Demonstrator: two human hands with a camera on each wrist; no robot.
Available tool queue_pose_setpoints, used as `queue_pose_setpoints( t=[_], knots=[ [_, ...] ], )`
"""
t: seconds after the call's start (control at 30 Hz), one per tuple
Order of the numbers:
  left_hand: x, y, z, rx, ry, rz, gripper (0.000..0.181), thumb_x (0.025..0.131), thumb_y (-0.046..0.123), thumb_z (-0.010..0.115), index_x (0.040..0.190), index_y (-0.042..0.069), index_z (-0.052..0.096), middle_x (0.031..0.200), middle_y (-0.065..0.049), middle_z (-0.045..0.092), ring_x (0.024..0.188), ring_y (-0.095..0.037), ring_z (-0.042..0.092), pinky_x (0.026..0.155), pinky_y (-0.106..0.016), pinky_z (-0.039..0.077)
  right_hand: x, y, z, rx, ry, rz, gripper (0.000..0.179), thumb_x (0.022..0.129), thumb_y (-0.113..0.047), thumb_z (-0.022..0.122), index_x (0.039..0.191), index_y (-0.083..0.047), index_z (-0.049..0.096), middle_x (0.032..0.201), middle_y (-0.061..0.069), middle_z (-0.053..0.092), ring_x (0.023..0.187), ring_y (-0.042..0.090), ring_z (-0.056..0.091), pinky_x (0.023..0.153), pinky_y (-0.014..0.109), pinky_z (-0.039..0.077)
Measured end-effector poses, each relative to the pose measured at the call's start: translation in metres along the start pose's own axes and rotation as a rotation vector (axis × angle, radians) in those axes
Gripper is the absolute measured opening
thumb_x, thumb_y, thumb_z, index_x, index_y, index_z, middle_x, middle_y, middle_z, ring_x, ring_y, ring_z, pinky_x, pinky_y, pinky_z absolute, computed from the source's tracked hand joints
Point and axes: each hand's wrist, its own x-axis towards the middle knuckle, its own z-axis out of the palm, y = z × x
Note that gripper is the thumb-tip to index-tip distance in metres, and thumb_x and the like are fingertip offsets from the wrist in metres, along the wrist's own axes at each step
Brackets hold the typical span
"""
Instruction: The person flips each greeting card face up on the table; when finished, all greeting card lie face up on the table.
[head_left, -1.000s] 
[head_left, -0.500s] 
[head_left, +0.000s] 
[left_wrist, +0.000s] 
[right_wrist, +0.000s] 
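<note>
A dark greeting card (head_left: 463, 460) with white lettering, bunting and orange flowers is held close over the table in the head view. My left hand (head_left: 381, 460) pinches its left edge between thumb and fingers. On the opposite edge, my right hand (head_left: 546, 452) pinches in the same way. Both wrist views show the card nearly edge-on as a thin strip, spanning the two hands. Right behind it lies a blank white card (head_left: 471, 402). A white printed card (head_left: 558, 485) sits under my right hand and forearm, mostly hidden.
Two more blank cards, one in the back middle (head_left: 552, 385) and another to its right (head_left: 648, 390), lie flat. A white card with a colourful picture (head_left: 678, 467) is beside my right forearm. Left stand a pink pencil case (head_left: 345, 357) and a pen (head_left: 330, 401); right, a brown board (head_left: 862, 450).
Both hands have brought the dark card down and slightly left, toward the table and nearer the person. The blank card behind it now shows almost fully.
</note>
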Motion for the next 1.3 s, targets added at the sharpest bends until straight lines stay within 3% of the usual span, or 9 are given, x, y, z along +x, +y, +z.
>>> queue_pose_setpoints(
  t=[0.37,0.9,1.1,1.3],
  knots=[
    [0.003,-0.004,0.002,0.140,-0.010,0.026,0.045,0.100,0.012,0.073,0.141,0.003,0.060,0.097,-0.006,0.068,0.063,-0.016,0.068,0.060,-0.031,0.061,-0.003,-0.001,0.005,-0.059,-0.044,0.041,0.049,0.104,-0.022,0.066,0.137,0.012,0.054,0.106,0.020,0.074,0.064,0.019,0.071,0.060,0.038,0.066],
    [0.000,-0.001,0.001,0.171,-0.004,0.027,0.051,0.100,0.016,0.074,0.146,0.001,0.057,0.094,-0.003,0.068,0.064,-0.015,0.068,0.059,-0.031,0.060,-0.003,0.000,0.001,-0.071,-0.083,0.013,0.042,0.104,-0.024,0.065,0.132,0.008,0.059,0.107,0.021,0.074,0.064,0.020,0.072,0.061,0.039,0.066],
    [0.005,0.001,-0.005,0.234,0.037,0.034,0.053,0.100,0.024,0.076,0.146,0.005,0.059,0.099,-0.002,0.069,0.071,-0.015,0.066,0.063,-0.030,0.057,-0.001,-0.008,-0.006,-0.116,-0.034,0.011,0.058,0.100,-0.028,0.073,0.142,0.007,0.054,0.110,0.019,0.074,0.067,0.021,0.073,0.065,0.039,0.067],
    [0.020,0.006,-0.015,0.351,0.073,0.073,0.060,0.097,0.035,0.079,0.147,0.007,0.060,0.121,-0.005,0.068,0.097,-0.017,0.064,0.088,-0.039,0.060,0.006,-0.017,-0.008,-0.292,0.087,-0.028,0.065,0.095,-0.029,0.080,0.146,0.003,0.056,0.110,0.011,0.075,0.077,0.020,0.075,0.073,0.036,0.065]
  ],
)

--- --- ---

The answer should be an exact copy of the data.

Response >>
Demonstrator: two human hands with a camera on each wrist; no robot.
Available tool queue_pose_setpoints, used as `queue_pose_setpoints( t=[_], knots=[ [_, ...] ], )`
"""
t: seconds after the call's start (control at 30 Hz), one per tuple
Order of the numbers:
  left_hand: x, y, z, rx, ry, rz, gripper (0.000..0.181), thumb_x (0.025..0.131), thumb_y (-0.046..0.123), thumb_z (-0.010..0.115), index_x (0.040..0.190), index_y (-0.042..0.069), index_z (-0.052..0.096), middle_x (0.031..0.200), middle_y (-0.065..0.049), middle_z (-0.045..0.092), ring_x (0.024..0.188), ring_y (-0.095..0.037), ring_z (-0.042..0.092), pinky_x (0.026..0.155), pinky_y (-0.106..0.016), pinky_z (-0.039..0.077)
  right_hand: x, y, z, rx, ry, rz, gripper (0.000..0.179), thumb_x (0.022..0.129), thumb_y (-0.113..0.047), thumb_z (-0.022..0.122), index_x (0.039..0.191), index_y (-0.083..0.047), index_z (-0.049..0.096), middle_x (0.032..0.201), middle_y (-0.061..0.069), middle_z (-0.053..0.092), ring_x (0.023..0.187), ring_y (-0.042..0.090), ring_z (-0.056..0.091), pinky_x (0.023..0.153), pinky_y (-0.014..0.109), pinky_z (-0.039..0.077)
Measured end-effector poses, each relative to the pose measured at the call's start: translation in metres along the start pose's own axes and rotation as a rotation vector (axis × angle, radians) in those axes
Gripper is the absolute measured opening
thumb_x, thumb_y, thumb_z, index_x, index_y, index_z, middle_x, middle_y, middle_z, ring_x, ring_y, ring_z, pinky_x, pinky_y, pinky_z absolute, computed from the source's tracked hand joints
Point and axes: each hand's wrist, its own x-axis towards the middle knuckle, its own z-axis out of the palm, y = z × x
Note that gripper is the thumb-tip to index-tip distance in metres, and thumb_x and the like are fingertip offsets from the wrist in metres, along the wrist's own axes at each step
Brackets hold the typical span
"""
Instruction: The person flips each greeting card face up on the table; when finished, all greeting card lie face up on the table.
[head_left, -1.000s] 
[head_left, -0.500s] 
[head_left, +0.000s] 
[left_wrist, +0.000s] 
[right_wrist, +0.000s] 
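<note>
A dark greeting card (head_left: 463, 460) with white lettering, bunting and orange flowers is held close over the table in the head view. My left hand (head_left: 381, 460) pinches its left edge between thumb and fingers. On the opposite edge, my right hand (head_left: 546, 452) pinches in the same way. Both wrist views show the card nearly edge-on as a thin strip, spanning the two hands. Right behind it lies a blank white card (head_left: 471, 402). A white printed card (head_left: 558, 485) sits under my right hand and forearm, mostly hidden.
Two more blank cards, one in the back middle (head_left: 552, 385) and another to its right (head_left: 648, 390), lie flat. A white card with a colourful picture (head_left: 678, 467) is beside my right forearm. Left stand a pink pencil case (head_left: 345, 357) and a pen (head_left: 330, 401); right, a brown board (head_left: 862, 450).
Both hands have brought the dark card down and slightly left, toward the table and nearer the person. The blank card behind it now shows almost fully.
</note>
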Motion for the next 1.3 s, targets added at the sharpest bends until straight lines stay within 3% of the usual span, or 9 are given, x, y, z along +x, +y, +z.
>>> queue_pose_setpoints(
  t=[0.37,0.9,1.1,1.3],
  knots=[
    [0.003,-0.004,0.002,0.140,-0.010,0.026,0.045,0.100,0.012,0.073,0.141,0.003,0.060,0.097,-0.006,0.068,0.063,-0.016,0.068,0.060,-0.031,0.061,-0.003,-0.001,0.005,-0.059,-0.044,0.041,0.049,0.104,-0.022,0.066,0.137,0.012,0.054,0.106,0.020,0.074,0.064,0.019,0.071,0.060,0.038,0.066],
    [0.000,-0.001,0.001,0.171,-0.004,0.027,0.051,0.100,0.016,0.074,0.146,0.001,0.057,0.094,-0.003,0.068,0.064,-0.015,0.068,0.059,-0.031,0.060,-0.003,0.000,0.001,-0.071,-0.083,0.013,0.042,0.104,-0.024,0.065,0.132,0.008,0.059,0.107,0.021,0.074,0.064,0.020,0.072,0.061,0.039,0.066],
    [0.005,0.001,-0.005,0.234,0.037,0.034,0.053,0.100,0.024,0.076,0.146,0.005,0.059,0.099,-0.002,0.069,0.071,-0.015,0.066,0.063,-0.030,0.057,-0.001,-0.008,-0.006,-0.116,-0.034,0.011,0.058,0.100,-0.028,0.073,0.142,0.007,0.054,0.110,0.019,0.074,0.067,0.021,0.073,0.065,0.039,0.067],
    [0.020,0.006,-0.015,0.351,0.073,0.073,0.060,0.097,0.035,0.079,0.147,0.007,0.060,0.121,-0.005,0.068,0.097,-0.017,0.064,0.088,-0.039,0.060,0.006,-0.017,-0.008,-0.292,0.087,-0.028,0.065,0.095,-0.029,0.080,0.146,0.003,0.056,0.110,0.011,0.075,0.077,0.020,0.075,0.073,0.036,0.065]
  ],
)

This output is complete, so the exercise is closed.